# Exercise directions
None of the pictures should be copied, though every line of the listing must be printed exactly.

# Data excerpt

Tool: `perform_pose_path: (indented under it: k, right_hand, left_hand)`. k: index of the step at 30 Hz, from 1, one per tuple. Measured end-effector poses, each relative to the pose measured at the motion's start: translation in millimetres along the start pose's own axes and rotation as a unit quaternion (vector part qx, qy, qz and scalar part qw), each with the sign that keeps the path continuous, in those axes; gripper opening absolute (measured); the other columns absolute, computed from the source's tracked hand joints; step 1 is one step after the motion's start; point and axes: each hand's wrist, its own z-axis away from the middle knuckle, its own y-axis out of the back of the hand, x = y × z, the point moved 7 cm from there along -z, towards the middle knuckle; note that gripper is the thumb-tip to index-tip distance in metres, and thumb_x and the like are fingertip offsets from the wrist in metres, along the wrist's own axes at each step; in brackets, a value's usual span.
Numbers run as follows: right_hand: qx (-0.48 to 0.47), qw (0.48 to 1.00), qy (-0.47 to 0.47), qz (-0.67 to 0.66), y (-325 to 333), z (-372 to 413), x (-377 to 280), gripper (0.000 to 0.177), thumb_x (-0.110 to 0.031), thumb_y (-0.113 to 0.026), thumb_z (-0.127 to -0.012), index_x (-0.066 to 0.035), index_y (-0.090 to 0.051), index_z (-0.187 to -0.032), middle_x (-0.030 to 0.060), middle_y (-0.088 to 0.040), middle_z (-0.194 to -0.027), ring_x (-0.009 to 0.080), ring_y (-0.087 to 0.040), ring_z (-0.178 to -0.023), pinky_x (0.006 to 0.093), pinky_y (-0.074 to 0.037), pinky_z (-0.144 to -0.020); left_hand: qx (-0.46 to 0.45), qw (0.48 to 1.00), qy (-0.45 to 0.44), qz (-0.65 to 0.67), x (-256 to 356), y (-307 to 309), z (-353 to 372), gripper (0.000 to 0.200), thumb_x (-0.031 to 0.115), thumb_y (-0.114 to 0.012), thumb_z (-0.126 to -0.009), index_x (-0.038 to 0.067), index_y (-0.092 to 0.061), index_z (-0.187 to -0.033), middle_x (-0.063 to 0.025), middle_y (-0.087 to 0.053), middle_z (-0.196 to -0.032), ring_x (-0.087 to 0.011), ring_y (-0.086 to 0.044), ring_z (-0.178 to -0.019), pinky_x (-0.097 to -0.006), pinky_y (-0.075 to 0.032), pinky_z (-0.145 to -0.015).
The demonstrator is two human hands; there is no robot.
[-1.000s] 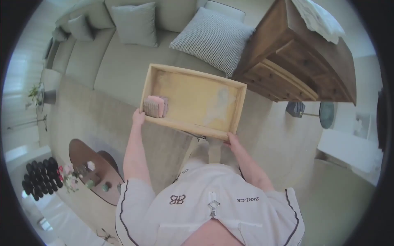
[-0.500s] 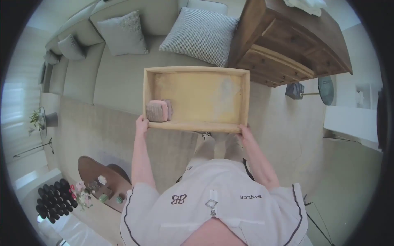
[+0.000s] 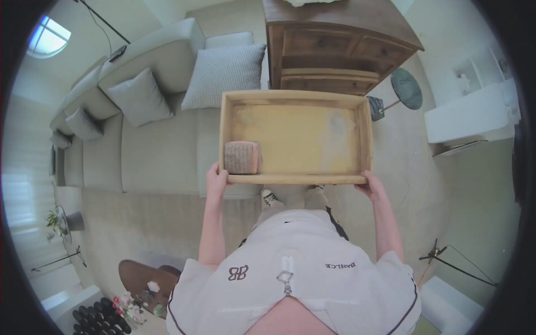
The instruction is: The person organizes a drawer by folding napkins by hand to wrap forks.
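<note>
A shallow wooden drawer [image 3: 296,178] hangs in the air in front of my body, its inside facing me. My left hand [image 3: 217,180] is closed on its near left corner, and the near right corner is in my right hand [image 3: 372,187]. Both hands have their thumbs near the front rim and their fingers partly hidden under it. Inside, at the near left corner, sits a small grey-brown and pink folded bundle [image 3: 241,157], which looks like cloth. Beyond the drawer's far edge stands a brown wooden dresser [image 3: 346,25] with a dark gap in its upper front.
A grey sofa [image 3: 153,153] with several cushions runs along the left and reaches behind the drawer. Right of the dresser stands a small round side table [image 3: 406,88]. A brown coffee table [image 3: 137,272] with flowers is at lower left, and a tripod stand [image 3: 434,253] at right.
My view has turned, and the dresser now lies more squarely beyond the drawer. The drawer and both hands sit further right in view. The bundle stays in the same corner, and both hands keep their hold.
</note>
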Motion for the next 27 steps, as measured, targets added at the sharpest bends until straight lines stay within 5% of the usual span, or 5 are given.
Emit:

# Response to this task
Tool: `perform_pose_path: (indented under it: k, right_hand, left_hand)`. k: index of the step at 30 Hz, from 1, one per tuple. Measured end-effector poses, each relative to the pose measured at the motion's start: translation in millimetres along the start pose's own axes and rotation as a unit quaternion (vector part qx, qy, qz and scalar part qw), each with the sign that keeps the path continuous, in those axes; gripper opening absolute (measured); the other columns absolute, computed from the source's tracked hand joints; step 1 is one step after the motion's start; point and axes: each hand's wrist, its own z-axis away from the middle knuckle, its own y-axis out of the back of the hand, x = y × z, the point moved 7 cm from there along -z, towards the middle knuckle; note that gripper is the thumb-tip to index-tip distance in metres, and thumb_x and the like are fingertip offsets from the wrist in metres, along the wrist's own axes at each step; in brackets, a value's usual span.
Numbers run as follows: right_hand: qx (-0.48 to 0.47), qw (0.48 to 1.00), qy (-0.47 to 0.47), qz (-0.67 to 0.66), y (-325 to 333), z (-372 to 413), x (-377 to 280), gripper (0.000 to 0.177), thumb_x (-0.110 to 0.031), thumb_y (-0.113 to 0.026), thumb_z (-0.127 to -0.012), index_x (-0.066 to 0.035), index_y (-0.090 to 0.051), index_z (-0.187 to -0.032), middle_x (-0.030 to 0.060), middle_y (-0.088 to 0.040), middle_z (-0.194 to -0.027), ring_x (-0.009 to 0.080), ring_y (-0.087 to 0.040), ring_z (-0.178 to -0.023), pinky_x (0.006 to 0.093), pinky_y (-0.074 to 0.037), pinky_z (-0.144 to -0.020); left_hand: qx (-0.46 to 0.45), qw (0.48 to 1.00), qy (-0.45 to 0.44), qz (-0.65 to 0.67), x (-256 to 356), y (-307 to 309), z (-353 to 372), gripper (0.000 to 0.200), thumb_x (-0.031 to 0.115), thumb_y (-0.114 to 0.012), thumb_z (-0.126 to -0.009), index_x (-0.038 to 0.067), index_y (-0.092 to 0.061), index_z (-0.187 to -0.033), middle_x (-0.063 to 0.025), middle_y (-0.087 to 0.053), middle_z (-0.196 to -0.032), ring_x (-0.087 to 0.011), ring_y (-0.086 to 0.044), ring_z (-0.178 to -0.019), pinky_x (-0.097 to -0.006), pinky_y (-0.075 to 0.032), pinky_z (-0.145 to -0.015).
The demonstrator is two human hands; there is no robot.
[-1.000s] 
[-0.500s] 
[+0.000s] 
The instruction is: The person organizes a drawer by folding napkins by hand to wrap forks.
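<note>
A shallow wooden drawer [image 3: 296,178] hangs in the air in front of my body, its inside facing me. My left hand [image 3: 217,180] is closed on its near left corner, and the near right corner is in my right hand [image 3: 372,187]. Both hands have their thumbs near the front rim and their fingers partly hidden under it. Inside, at the near left corner, sits a small grey-brown and pink folded bundle [image 3: 241,157], which looks like cloth. Beyond the drawer's far edge stands a brown wooden dresser [image 3: 346,25] with a dark gap in its upper front.
A grey sofa [image 3: 153,153] with several cushions runs along the left and reaches behind the drawer. Right of the dresser stands a small round side table [image 3: 406,88]. A brown coffee table [image 3: 137,272] with flowers is at lower left, and a tripod stand [image 3: 434,253] at right.
My view has turned, and the dresser now lies more squarely beyond the drawer. The drawer and both hands sit further right in view. The bundle stays in the same corner, and both hands keep their hold.
</note>
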Motion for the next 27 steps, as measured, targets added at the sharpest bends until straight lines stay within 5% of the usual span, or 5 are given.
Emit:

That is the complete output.